Nimmo’s breakout 2018 season saw him hit for a 149 wRC+ (sixth in the majors!), lead the team in OBP and doubles, be second on the team in walks and runs, and offer defensive versatility in the outfield. That last attribute may be what the team misses most currently as they are considering to shift infielders to the corner outfield positions on a regular basis. His first half was stronger than his second half, but he still finished strong in September.

His 2019 could not be more different as he hit .200/.344/.323 before being placed on the IL almost a month ago. Those numbers should come with the acknowledgement that he began dealing with the neck ailment all the way back on April 14th when he slammed into the wall at the recently revisited SunTrust Park. That is five weeks with the injury and only two weeks prior. While his early struggles were well documented, this was most likely due to an over analyzation of a small sample size, something we do at the beginning of every season. In fact, the game before his injury saw him strike for three hits.

What exactly is this neck injury? It has been referred to as a bulging disk which is a spinal injury that usually heals in about six weeks. Whiplash has also been said to be plaguing him from that collision. As the calendar passes the nine weeks mark, we hear that Nimmo will be shut down for a whole additional month. Not only that but we are seeing Nimmo consult with David Wright’s doctor! A herniated disk (the more serious version of a bulging disk) was what ended Wright’s season in 2016.

There is no reason to believe what Nimmo is facing is as serious as Wright’s situation, especially only at 26 years old, but it makes us recall that one of the big reasons for his slow ascension to the major leagues was his proneness to injuries.

We can all agree that Nimmo is probably the last player to whom we would want this to happen, as his positive presence and work ethic is certainly being missed in the Mets’ clubhouse; however, it is quite possible that this positivity and determination led to these delays in the healing process of the injury.

Only a very small list of exercises can be done without moving the neck and baseball is certainly not on that list. For five weeks Nimmo battled his neck injury which only could have made it worse. The Mets training staff should have shut him down earlier.

An interview with MLB.com’s Anthony DiComo speaks to this, where he said: “I’m 26 years old.
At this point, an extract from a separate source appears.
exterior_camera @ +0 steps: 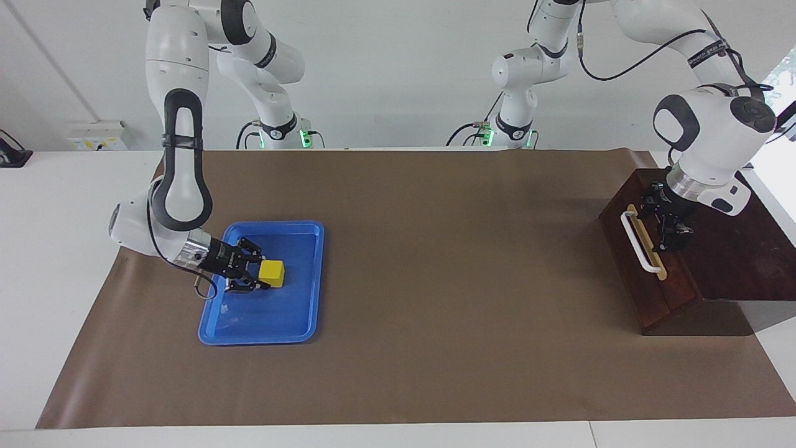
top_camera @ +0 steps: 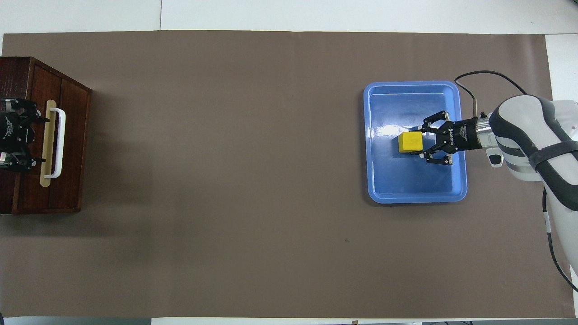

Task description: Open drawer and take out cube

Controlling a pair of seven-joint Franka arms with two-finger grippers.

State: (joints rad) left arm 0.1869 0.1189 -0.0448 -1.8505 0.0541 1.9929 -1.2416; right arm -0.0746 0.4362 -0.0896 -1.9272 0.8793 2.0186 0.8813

I had never had neck problems like this before. I take really good care of my body and try to prevent that stuff from happening, to warm it up. And so I was just like, ‘Man, why does this keep happening?’”

This supports the idea that he has continued to aggravate his injury. Part of the shoulder of the blame falls on Nimmo in addition to the Mets training staff since it was partially his decision to continue playing through the pain.

The results during this stretch were certainly not pretty; he batted a .177/.340/.266 slash line in 100 PA’s post injury.

When he landed on the IL it was said that his disk was not ruptured so surgery was not being considered, which bodes well for an earlier return. Hopefully this month of rest will help and he can start working back to action by the end of July. I doubt we will see him before August, giving him a proper six weeks to heal. Whether the Mets will be playing meaningful games by that point remains to be seen.